Adapting armadillo's parser for mlpack(Removing Boost Dependencies) #2942

heisenbuug · 2021-05-16T12:08:16Z

For background knowledge, look at these

Sample code to use the feature

#include <iostream>
#include <mlpack/core.hpp>

int main()
{
  arma::Mat<double> data;
  std::fstream file;
  
  file.open("data.csv");
  mlpack::data::load_data<double>(data, arma::csv_ascii, file);
  data.raw_print();
  
  return 0;  
}

conradsnicta · 2021-05-17T00:35:51Z

@heisenbuug

Please don't copy the code from Armadillo without respecting the License requirements (Apache 2.0). You also need to acknowledge the author(s). It appears the code was taken from https://gitlab.com/conradsnicta/armadillo-code/-/blob/10.5.x/include/armadillo_bits/diskio_meat.hpp
Don't use internal Armadillo functionality such as arma_cold, arma::cond_rel, arma::is_signed, arma::is_real, as that can be changed at any time. Armadillo's API policy states, in part:

Caveat: any function, class, constant or other code not explicitly described in the public API documentation is considered as part of the underlying internal implementation details, and may be removed or changed without notice. (In other words, don't use internal functionality).
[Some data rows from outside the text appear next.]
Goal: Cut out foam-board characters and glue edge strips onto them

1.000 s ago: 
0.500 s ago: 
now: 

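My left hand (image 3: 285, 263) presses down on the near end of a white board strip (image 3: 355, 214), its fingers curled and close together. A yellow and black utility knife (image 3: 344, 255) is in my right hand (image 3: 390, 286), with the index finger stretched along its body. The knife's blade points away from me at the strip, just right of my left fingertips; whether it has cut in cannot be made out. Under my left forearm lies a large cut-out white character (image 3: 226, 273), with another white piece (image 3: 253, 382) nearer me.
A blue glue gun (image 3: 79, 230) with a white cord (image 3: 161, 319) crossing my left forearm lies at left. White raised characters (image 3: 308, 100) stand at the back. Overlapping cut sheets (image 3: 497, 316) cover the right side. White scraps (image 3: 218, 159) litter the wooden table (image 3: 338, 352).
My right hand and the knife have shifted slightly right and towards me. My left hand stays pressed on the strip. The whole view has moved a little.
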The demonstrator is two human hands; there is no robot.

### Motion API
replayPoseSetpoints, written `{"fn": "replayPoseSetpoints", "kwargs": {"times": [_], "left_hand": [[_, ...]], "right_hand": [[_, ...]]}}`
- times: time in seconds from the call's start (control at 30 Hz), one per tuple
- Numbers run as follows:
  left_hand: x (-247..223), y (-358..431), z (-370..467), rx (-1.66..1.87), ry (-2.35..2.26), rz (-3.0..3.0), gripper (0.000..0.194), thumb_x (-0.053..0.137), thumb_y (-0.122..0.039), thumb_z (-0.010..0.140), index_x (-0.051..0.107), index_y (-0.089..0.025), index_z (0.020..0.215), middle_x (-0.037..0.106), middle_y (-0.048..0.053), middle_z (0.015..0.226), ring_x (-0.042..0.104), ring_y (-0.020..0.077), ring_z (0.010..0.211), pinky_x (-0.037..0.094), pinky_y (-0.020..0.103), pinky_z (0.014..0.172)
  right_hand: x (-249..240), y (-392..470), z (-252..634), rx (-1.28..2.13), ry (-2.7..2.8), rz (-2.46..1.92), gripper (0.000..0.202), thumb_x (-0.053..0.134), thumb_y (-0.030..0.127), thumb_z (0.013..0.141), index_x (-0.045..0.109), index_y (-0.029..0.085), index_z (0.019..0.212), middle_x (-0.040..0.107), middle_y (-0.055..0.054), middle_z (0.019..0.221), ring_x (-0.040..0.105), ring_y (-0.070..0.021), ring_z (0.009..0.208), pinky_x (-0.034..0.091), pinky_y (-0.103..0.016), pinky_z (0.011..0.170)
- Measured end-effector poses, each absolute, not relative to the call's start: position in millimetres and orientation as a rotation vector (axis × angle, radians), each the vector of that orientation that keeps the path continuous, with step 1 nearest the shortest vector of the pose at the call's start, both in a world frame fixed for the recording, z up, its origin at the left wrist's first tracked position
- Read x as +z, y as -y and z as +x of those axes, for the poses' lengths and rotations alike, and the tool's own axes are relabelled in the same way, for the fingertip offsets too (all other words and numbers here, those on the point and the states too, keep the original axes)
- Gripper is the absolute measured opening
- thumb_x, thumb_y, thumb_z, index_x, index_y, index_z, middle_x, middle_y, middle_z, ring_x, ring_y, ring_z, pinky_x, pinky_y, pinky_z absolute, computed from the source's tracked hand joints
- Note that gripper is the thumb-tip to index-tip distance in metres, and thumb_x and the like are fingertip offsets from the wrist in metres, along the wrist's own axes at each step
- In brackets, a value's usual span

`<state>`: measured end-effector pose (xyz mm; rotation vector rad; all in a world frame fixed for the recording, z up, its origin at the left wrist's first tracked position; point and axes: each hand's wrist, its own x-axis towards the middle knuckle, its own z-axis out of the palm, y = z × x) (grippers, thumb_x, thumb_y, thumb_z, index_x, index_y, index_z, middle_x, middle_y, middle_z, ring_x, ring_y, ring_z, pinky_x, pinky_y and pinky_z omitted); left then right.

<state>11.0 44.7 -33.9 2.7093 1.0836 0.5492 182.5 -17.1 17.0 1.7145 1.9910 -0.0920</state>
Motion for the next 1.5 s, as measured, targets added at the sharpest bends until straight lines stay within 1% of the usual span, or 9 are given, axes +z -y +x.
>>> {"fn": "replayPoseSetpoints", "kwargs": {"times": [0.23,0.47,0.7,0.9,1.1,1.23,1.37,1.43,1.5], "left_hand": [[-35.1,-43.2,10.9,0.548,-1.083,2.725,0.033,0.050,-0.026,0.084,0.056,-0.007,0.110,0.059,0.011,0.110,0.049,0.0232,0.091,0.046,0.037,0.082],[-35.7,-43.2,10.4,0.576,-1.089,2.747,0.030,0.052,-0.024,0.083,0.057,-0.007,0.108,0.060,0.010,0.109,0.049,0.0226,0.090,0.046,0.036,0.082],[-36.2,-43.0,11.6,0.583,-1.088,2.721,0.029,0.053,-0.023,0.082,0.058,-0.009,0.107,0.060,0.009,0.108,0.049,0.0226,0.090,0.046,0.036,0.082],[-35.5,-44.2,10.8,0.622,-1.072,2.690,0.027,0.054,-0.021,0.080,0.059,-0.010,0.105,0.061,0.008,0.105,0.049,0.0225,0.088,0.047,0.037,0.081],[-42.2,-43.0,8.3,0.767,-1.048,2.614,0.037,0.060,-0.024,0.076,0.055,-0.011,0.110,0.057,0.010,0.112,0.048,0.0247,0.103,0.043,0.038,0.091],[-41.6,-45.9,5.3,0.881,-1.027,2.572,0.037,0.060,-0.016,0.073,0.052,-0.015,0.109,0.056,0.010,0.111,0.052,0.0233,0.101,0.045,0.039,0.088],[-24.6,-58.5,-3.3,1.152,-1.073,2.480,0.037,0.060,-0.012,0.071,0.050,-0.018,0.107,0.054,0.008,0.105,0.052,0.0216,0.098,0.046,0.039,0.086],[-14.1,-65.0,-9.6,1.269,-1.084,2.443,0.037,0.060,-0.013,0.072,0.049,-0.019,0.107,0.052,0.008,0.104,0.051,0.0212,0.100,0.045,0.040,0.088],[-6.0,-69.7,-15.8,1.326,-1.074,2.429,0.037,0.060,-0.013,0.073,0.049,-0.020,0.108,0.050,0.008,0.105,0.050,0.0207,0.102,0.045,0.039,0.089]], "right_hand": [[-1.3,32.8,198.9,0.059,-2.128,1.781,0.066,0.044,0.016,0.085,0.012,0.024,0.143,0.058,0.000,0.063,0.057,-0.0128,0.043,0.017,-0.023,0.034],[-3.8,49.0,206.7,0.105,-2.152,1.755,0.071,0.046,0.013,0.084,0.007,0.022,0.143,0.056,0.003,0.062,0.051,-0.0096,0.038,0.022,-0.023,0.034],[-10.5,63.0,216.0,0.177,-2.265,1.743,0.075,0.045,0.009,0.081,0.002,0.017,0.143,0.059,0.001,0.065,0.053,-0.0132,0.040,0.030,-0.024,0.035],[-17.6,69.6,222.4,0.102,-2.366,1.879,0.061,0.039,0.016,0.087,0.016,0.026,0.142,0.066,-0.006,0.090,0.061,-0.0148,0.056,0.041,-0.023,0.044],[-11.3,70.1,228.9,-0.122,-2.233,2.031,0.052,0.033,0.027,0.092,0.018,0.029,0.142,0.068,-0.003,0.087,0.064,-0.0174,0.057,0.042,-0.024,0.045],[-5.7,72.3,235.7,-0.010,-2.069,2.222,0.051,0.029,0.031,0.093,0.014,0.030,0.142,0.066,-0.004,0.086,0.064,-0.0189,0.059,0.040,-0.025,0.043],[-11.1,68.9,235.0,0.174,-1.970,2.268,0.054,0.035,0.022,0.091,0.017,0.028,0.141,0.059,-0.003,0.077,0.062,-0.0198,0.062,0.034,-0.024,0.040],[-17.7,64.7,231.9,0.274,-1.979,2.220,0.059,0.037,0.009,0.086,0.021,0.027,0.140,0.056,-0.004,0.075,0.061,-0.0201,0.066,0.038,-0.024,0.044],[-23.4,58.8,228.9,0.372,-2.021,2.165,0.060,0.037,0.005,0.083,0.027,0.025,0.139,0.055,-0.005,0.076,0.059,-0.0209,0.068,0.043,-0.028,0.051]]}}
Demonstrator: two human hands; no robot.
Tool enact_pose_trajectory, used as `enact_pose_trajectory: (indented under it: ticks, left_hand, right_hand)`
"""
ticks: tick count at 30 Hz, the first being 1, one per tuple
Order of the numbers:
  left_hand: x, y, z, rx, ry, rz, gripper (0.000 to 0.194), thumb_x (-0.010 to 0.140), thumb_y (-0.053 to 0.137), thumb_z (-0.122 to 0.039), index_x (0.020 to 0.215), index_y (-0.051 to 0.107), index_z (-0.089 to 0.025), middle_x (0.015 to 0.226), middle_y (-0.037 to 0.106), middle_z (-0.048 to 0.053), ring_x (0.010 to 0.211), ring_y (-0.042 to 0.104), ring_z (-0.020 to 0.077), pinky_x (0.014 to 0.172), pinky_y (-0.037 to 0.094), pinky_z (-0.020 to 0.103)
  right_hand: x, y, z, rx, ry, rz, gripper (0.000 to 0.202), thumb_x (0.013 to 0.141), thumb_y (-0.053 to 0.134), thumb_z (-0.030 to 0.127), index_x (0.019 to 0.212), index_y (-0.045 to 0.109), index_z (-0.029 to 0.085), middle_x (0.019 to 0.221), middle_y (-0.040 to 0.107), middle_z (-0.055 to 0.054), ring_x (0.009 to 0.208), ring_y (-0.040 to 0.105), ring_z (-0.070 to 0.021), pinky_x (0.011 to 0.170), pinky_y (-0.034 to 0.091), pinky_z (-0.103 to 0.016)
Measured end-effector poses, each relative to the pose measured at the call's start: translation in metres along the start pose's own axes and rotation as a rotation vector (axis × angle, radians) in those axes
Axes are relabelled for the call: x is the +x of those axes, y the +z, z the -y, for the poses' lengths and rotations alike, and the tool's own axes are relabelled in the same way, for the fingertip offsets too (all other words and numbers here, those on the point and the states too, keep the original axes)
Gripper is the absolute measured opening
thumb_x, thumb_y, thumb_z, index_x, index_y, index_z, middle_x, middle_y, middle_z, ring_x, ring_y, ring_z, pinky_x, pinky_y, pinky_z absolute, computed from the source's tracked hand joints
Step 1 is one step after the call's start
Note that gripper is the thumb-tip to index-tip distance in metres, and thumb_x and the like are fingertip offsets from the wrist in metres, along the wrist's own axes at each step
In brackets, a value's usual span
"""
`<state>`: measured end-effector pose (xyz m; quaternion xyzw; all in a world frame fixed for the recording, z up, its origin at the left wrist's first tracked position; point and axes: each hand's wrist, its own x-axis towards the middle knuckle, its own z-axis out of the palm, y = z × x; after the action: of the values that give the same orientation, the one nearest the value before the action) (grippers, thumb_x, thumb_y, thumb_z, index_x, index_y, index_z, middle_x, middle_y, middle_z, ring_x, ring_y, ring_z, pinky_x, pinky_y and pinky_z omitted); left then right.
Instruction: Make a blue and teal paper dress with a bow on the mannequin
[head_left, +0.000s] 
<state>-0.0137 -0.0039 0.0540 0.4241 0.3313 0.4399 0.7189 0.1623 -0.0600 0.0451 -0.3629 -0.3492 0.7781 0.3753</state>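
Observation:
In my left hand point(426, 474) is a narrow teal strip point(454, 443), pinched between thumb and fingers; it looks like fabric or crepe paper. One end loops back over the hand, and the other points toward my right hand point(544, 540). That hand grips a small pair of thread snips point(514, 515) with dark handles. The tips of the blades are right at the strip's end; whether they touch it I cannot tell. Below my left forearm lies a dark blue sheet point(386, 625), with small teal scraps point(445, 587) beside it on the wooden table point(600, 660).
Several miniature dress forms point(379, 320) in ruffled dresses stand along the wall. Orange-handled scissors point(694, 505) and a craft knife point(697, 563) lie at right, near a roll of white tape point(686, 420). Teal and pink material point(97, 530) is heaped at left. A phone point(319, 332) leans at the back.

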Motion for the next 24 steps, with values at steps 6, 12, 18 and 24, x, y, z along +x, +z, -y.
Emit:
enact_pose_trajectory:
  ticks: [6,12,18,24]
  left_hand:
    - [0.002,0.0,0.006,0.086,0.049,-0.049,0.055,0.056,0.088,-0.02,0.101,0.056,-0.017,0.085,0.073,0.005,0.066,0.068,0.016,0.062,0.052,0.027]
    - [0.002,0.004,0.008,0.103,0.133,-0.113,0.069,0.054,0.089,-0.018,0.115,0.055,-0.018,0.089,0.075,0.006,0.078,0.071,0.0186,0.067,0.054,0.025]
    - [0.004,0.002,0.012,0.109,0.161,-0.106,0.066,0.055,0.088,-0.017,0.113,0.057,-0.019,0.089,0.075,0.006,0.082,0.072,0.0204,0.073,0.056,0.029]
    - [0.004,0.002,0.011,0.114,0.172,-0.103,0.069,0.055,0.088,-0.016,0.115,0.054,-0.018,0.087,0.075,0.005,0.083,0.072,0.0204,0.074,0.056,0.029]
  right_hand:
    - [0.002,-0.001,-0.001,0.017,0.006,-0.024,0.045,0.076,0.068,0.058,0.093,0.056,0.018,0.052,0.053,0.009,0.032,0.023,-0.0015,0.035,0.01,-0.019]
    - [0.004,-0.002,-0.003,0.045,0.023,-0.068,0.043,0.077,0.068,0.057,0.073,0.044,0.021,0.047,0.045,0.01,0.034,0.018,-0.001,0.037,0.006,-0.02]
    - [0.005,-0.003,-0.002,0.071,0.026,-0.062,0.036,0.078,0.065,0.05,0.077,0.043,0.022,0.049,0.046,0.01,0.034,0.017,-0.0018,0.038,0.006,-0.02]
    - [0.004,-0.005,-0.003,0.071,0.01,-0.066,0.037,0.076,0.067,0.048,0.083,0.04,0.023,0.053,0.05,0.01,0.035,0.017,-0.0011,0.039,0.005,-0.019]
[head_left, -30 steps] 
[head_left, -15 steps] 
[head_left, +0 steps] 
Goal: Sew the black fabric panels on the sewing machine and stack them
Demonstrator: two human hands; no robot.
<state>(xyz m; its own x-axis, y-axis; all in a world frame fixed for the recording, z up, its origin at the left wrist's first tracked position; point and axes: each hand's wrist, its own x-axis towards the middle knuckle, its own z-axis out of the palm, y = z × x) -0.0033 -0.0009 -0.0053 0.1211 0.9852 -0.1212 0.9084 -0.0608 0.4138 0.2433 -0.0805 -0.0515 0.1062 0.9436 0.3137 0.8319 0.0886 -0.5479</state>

heisenbuug · 2021-05-17T07:14:54Z

Hey, @conradsnicta Thank you for having a look.

Please don't copy the code from Armadillo without respecting the License requirements (Apache 2.0). You also need to acknowledge the author(s). It appears the code was taken from https://gitlab.com/conradsnicta/armadillo-code/-/blob/10.5.x/include/armadillo_bits/diskio_meat.hpp

Sorry, I forgot to mention that file is taken from the armadillo, I will add that right away.

Don't use internal Armadillo functionality such as arma_cold, arma::cond_rel, arma::is_signed, arma::is_real, as that can be changed at any time. Armadillo's API policy states, in part:
Caveat: any function, class, constant or other code not explicitly described in the public API documentation is considered as part of the underlying internal implementation details, and may be removed or changed without notice. (In other words, don't use internal functionality).

@rcurtin @shrit how should we proceed then?
Maybe we can copy these to mlpack, i.e. even if removed from armadillo we can use them internally, not sure what to do.

conradsnicta · 2021-05-18T01:24:21Z

@heisenbuug I suggest writing the code from scratch, but using the Armadillo implementation as an inspiration and reference. You'll get a much better understanding of how things work.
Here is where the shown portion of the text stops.